# Aim of the task
The whole listing, please: repeat it exactly, with the pictures left out.

# Data block
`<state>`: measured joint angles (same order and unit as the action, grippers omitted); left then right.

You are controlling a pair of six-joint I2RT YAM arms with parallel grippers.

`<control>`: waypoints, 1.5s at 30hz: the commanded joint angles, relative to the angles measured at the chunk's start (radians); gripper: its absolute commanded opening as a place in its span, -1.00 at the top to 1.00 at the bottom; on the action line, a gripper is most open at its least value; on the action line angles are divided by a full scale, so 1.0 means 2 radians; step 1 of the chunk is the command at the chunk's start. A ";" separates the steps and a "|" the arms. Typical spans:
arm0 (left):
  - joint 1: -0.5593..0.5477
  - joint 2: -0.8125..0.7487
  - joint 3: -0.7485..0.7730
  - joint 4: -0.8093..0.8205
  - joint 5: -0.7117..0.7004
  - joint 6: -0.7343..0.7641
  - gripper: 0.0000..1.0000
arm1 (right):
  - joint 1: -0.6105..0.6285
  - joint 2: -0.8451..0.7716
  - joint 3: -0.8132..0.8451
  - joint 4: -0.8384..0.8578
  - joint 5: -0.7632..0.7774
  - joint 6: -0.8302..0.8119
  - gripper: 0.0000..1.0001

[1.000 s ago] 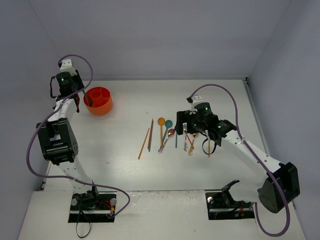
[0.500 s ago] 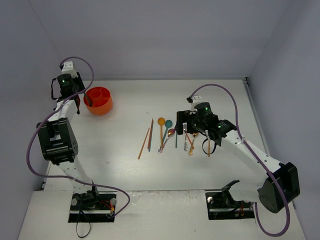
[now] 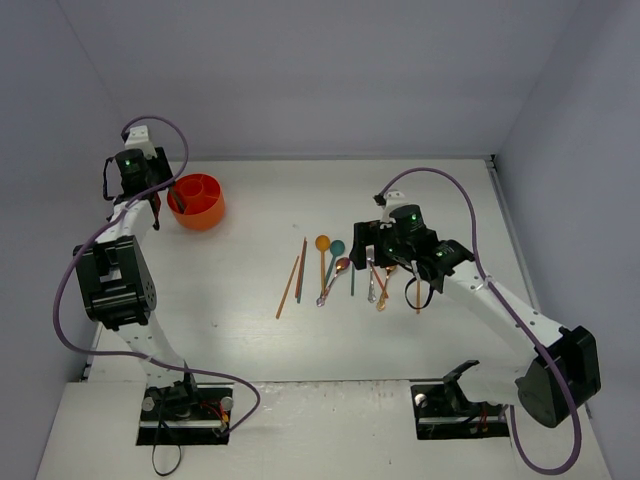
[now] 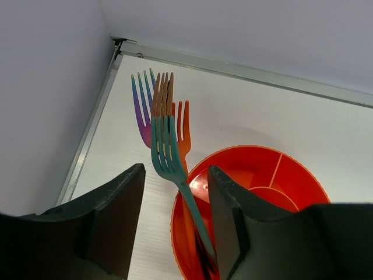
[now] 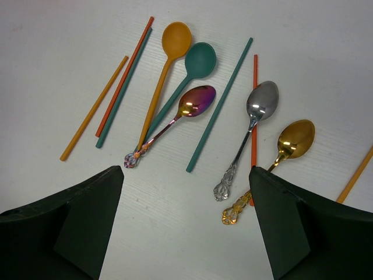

# Reply
`<state>`: measured joint angles (same order and unit as the action, grippers omitted); left then right.

You are controlling a pair of six-joint I2RT YAM arms with parallel grippers.

`<control>`: waypoints, 1.5s at 30hz: the commanded joint angles, relative to the angles measured at the chunk's start (radians); gripper: its absolute commanded opening as a place in its span, -1.00 at the top to 1.00 at the bottom; on the action line, a gripper is most open at its least value; on the action line angles are divided by a full scale, so 1.0 means 2 radians; step 1 of the chunk is the command at the chunk's start. A ";" separates the steps and a "|" the arms. Typical spans:
arm0 (left):
  - joint 1: -0.5593..0.5477
  - joint 2: -0.8125..0.7487
  - joint 3: -0.7485..0.7730
  - joint 4: -0.8093..0.8205
  - joint 5: -0.7117..0.7004
  - joint 6: -0.7343..0.7641
  - gripper: 0.0000..1.0000
arm1 (right):
  - joint 1: -0.6105..0.6285
  - joint 2: -0.8451..0.7716
  - joint 3: -0.8132..0.8451
  - joint 4: -0.8384..0.8578
  - joint 5: -0.7632..0.7774
  - joint 6: -0.8302..0.8119
  - gripper: 0.0000..1.0001

[1.000 s ago] 
[0.500 s ago] 
[now] 
[now] 
[now] 

This exercise has been answered in full.